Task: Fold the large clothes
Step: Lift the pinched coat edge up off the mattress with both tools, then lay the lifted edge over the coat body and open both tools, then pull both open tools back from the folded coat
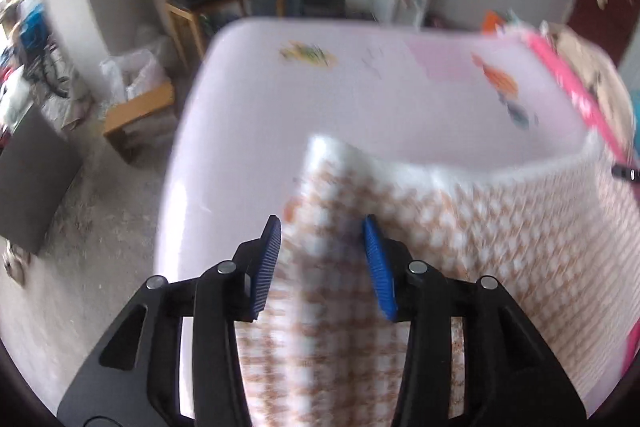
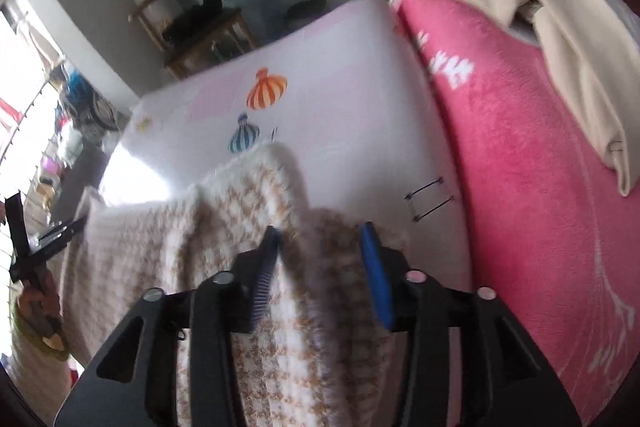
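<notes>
While jaws gape, each hand-held gripper [image 1: 322, 223] [image 2: 320, 231] straddles checked blanket [image 1: 460, 247] [image 2: 248, 195].

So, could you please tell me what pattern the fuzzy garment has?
A tan-and-white houndstooth-like check with a white fuzzy edge on the garment; the right wrist view shows it best.

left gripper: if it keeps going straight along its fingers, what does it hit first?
Probably the checked garment: the fabric already lies between the fingers of the left gripper, rising ahead to a fuzzy white edge. Beyond that is the pale pink bed sheet. Motion blur makes depth uncertain.
</notes>
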`<action>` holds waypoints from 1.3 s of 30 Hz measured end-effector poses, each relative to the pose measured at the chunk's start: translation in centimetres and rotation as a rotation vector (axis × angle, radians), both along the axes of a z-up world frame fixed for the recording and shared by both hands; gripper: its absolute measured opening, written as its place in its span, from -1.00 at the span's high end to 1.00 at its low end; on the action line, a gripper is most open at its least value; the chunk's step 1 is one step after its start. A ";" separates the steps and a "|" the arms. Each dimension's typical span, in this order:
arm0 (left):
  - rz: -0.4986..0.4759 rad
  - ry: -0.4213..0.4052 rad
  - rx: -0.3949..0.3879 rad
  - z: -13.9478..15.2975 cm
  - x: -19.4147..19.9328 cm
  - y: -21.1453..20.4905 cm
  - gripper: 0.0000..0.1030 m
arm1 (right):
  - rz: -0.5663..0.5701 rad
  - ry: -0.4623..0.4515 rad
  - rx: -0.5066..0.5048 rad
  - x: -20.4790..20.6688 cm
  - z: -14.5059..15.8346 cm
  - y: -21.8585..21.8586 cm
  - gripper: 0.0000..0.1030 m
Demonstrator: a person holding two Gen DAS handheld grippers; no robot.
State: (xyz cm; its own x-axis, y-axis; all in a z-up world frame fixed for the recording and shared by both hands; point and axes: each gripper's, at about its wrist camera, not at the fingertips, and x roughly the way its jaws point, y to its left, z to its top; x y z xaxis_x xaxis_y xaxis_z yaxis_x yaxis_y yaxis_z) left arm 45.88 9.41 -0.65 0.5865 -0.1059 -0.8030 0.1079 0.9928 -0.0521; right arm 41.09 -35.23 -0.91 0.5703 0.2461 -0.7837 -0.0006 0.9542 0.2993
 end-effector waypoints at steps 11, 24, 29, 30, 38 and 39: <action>-0.059 0.098 -0.249 -2.1 2.4 -2.4 0.15 | 0.147 0.018 0.066 4.9 -1.1 6.2 -0.06; 0.039 -0.055 -0.340 2.0 -2.6 2.1 0.21 | -0.027 -0.131 0.040 -0.9 3.3 1.4 0.11; -0.196 -0.021 -0.244 2.3 -6.8 -5.1 0.13 | 0.227 -0.071 -0.076 -5.0 1.8 9.6 0.00; -0.223 -0.004 -0.192 1.3 -7.6 -6.8 0.11 | 0.242 -0.056 -0.103 -5.2 1.0 10.5 0.00; -0.198 -0.050 -0.060 0.5 -11.2 -8.1 0.12 | 0.203 -0.021 -0.224 -6.8 -0.1 12.3 -0.05; -0.219 -0.073 -0.055 1.0 -12.3 -8.3 0.11 | 0.233 -0.054 -0.221 -8.3 0.7 12.9 -0.05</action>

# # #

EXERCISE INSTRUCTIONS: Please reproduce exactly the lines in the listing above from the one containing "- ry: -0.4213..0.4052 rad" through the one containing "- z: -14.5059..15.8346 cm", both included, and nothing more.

SOLUTION TO THIS EXERCISE:
  - ry: -0.4213..0.4052 rad
  - rx: -0.3949..0.3879 rad
  - z: -13.9478..15.2975 cm
  - x: -19.4147..19.9328 cm
  - y: -21.1453..20.4905 cm
  - gripper: 0.0000..0.1030 m
arm1 (right):
  - rz: -0.5663..0.5701 rad
  - ry: -0.4623..0.4515 rad
  - rx: -0.5066..0.5048 rad
  - x: -20.4790..20.6688 cm
  - z: -14.5059..15.8346 cm

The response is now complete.